The Government has today published an impact assessment following its decision to strip mixed-age couples of the right to claim Pension Credit.
The change will come into force from 15 May 2019, at which point both partners in a couple will have to be over state pension age to qualify for Pension Credit.
You can read the full impact assessment here:
Tom Selby, senior analyst at AJ Bell, comments:
“Tens of thousands of mixed-age couples are facing a £1 billion hit as a result of the Government’s Pension Credit raid.
“With Pension Credit worth up to £13,273 a year versus £5,986 a year for Universal Credit, at the extreme those affected could be over £7,000 a year worse-off as a result*.

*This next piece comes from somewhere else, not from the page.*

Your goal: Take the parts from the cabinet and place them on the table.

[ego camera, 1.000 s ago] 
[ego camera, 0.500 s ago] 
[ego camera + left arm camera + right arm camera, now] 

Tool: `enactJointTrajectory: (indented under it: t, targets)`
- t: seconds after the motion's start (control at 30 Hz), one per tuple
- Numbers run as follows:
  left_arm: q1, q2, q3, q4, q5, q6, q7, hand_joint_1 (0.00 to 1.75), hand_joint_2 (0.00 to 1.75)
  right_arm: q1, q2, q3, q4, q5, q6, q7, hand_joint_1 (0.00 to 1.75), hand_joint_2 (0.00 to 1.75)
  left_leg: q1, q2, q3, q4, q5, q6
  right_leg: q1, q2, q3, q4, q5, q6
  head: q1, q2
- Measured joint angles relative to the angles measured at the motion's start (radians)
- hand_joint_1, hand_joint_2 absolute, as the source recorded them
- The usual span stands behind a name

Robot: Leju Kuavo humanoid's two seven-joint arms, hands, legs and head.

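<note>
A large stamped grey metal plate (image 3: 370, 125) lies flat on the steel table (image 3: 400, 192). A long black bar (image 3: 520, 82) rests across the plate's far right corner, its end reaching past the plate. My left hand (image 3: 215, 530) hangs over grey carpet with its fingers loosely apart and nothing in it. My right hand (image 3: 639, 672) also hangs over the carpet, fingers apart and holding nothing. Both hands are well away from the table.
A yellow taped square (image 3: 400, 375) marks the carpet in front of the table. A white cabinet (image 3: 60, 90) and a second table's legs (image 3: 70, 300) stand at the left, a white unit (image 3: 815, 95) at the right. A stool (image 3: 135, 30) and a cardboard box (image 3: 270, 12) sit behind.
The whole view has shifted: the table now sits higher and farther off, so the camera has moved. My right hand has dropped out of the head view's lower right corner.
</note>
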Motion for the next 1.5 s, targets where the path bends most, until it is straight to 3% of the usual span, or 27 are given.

“While policymakers can reasonably argue this change has been in the offing since the Welfare Reform Act 2012, that will be little solace to those affected who face a potentially significant retirement income shortfall.
“Anyone who thinks they might be impacted should act now to claim Pension Credit while they still can.”

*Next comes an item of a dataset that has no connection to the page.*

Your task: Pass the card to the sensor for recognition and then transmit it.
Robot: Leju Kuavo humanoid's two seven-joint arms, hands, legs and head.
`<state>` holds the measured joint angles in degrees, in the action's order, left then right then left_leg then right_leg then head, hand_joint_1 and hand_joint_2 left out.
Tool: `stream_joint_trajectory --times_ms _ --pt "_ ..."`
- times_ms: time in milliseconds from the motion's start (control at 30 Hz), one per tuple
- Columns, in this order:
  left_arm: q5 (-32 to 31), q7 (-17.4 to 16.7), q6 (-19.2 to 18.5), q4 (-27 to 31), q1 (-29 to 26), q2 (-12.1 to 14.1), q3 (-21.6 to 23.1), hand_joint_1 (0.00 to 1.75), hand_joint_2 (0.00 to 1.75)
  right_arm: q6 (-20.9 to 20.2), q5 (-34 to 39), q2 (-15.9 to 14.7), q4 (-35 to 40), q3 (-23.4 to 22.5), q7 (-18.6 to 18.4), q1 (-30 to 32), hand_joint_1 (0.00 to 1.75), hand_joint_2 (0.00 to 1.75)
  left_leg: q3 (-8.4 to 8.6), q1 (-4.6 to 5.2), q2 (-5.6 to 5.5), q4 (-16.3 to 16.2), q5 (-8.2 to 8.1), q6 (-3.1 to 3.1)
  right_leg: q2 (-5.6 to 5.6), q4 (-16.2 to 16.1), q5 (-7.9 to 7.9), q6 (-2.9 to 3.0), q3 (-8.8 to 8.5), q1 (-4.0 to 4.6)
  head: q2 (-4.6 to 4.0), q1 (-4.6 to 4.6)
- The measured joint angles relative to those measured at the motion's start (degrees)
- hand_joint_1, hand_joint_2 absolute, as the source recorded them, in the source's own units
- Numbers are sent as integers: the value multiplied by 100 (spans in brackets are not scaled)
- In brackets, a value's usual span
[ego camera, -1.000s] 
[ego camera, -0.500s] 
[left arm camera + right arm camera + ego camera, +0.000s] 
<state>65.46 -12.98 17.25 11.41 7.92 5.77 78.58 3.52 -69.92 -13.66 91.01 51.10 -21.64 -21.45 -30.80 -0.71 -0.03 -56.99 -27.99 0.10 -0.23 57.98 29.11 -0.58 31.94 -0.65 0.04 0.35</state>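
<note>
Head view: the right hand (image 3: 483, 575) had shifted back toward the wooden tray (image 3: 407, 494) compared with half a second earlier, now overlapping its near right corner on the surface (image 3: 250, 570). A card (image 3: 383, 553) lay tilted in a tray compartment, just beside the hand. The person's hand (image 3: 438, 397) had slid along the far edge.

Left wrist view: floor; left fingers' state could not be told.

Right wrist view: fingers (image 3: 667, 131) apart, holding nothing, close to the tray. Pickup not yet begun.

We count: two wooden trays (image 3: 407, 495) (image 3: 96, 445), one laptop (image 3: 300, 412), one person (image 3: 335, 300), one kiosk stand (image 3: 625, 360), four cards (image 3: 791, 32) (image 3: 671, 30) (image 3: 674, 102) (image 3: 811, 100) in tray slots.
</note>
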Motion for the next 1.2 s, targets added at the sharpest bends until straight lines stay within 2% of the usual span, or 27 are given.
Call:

*Example compares couple receiving 2019 Pension Credit maximum of £255.25 a week versus standard Universal Credit payment of £498.89 a month.
Pension Credit versus Universal Credit
Pension Credit comes in two parts: Guarantee Credit and Savings Credit.

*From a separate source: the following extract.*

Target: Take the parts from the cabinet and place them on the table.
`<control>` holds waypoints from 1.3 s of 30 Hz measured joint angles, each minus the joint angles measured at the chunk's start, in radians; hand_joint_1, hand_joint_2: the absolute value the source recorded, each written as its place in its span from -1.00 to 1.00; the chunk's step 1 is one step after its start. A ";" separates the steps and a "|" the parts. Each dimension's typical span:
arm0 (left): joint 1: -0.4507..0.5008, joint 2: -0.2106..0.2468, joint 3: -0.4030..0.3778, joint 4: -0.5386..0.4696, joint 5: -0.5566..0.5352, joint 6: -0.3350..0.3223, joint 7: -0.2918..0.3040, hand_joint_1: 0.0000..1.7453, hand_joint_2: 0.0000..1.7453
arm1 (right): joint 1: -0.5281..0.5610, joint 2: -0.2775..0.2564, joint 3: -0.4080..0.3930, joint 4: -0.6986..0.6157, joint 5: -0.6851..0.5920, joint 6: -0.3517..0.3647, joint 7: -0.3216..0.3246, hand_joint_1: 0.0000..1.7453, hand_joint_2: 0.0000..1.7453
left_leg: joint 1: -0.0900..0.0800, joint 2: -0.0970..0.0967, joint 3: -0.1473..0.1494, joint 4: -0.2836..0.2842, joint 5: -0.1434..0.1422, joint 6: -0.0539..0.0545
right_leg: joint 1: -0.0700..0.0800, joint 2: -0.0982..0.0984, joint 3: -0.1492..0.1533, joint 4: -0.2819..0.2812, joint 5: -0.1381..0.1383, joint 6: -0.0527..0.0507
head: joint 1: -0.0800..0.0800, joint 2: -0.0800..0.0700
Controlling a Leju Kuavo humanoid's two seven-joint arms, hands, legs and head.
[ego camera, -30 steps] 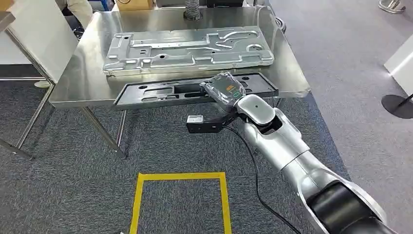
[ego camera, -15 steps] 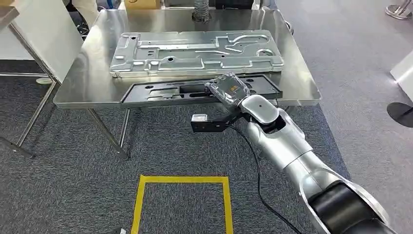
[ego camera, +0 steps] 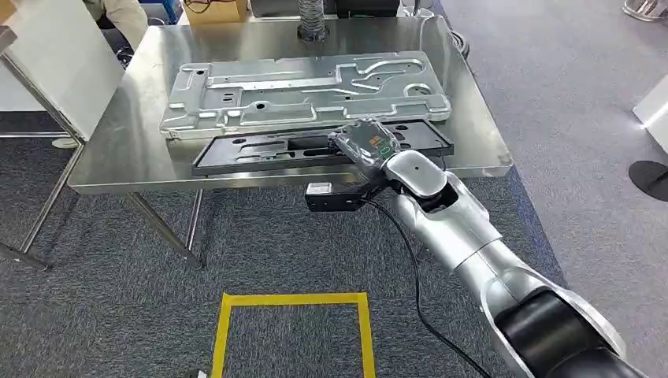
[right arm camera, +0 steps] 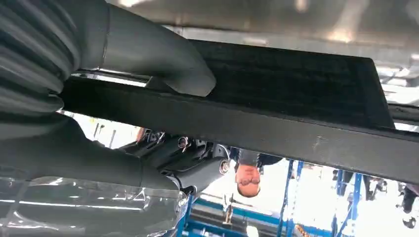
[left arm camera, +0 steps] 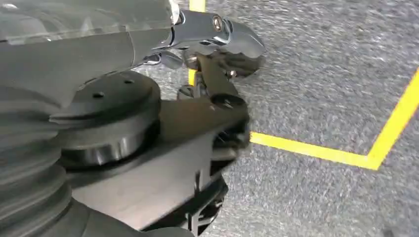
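Now the placing step is underway: on the shiny steel bench (ego camera: 118,157), just in front of the silver stamped metal panel (ego camera: 303,90), the right hand (ego camera: 366,143) is gripping the flat black plastic frame (ego camera: 260,152); next, I judge, releasing it cleanly.

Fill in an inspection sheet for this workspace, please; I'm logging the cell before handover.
Surface: steel table, bare along its near left.
Job's things: silver panel lies flat; black panel at the near edge, partly under it.
Clutter: cardboard box beyond the far edge.
Hands: right hand grips the black panel; left hand hangs over the floor.
Cables: black cable along the right arm.
Surroundings: grey carpet, yellow tape square.
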 joint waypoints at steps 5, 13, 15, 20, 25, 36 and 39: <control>0.000 0.000 0.000 0.000 0.000 0.004 0.001 -1.00 1.00 | -0.007 0.002 0.001 0.003 0.003 0.000 0.000 1.00 1.00 | -0.004 -0.001 0.015 -0.019 -0.022 0.023 | 0.005 0.002 0.000 0.001 -0.012 0.026 | 0.000 0.000; 0.001 0.000 -0.001 0.000 -0.003 0.008 0.011 -1.00 1.00 | -0.010 0.006 0.003 0.024 0.003 -0.003 -0.006 1.00 1.00 | -0.001 -0.005 0.051 -0.021 -0.052 0.036 | -0.006 -0.002 -0.175 0.246 -0.032 0.042 | 0.004 0.000; 0.001 -0.002 -0.002 0.000 -0.003 0.008 0.012 -1.00 1.00 | -0.015 0.010 0.003 0.028 0.002 -0.005 -0.006 1.00 1.00 | -0.002 -0.006 0.071 -0.020 -0.067 0.030 | -0.004 -0.004 -0.099 0.050 0.082 0.031 | 0.004 0.000; -0.001 -0.003 -0.002 0.000 -0.003 0.009 0.012 -1.00 1.00 | -0.019 0.016 0.003 0.038 0.001 -0.014 -0.006 1.00 1.00 | -0.009 -0.005 0.081 -0.028 -0.082 0.001 | 0.002 -0.002 -0.074 0.009 0.056 0.007 | 0.002 0.000; 0.001 -0.002 -0.002 0.000 -0.003 0.010 0.012 -1.00 1.00 | -0.016 0.023 0.003 0.041 0.001 -0.018 -0.005 1.00 1.00 | -0.001 -0.001 -0.073 0.270 -0.207 -0.017 | 0.000 -0.002 -0.050 -0.002 0.043 -0.013 | 0.000 0.000; 0.003 -0.003 -0.002 0.000 -0.003 0.011 0.012 -1.00 1.00 | -0.014 0.023 0.002 0.049 0.002 -0.018 -0.006 1.00 1.00 | 0.003 0.000 0.027 -0.023 -0.026 0.021 | 0.006 0.003 -0.014 0.013 -0.011 0.024 | -0.001 0.000; -0.002 -0.003 -0.002 0.000 -0.003 0.011 0.012 -1.00 1.00 | -0.021 0.023 0.001 0.049 0.002 -0.018 -0.006 1.00 1.00 | 0.001 0.001 0.037 -0.026 -0.033 0.034 | 0.001 -0.001 -0.109 0.199 -0.093 0.035 | 0.007 0.000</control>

Guarantee Credit tops up your weekly income to a minimum level of £167.25 if you’re single or £255.25 if you’re a couple.
Savings Credit is extra money if you already have some savings or your income is higher than the basic state pension.
It is only available to those who reached state pension age before 6 April 2016. Single people can claim up to £13.40 a week while couples can get up to £14.99 a week.
Universal Credit combines a number of in-work benefits including child tax credits, housing benefit and income support into a single payment. For a couple over 25 the standard allowance is £498.89 a month.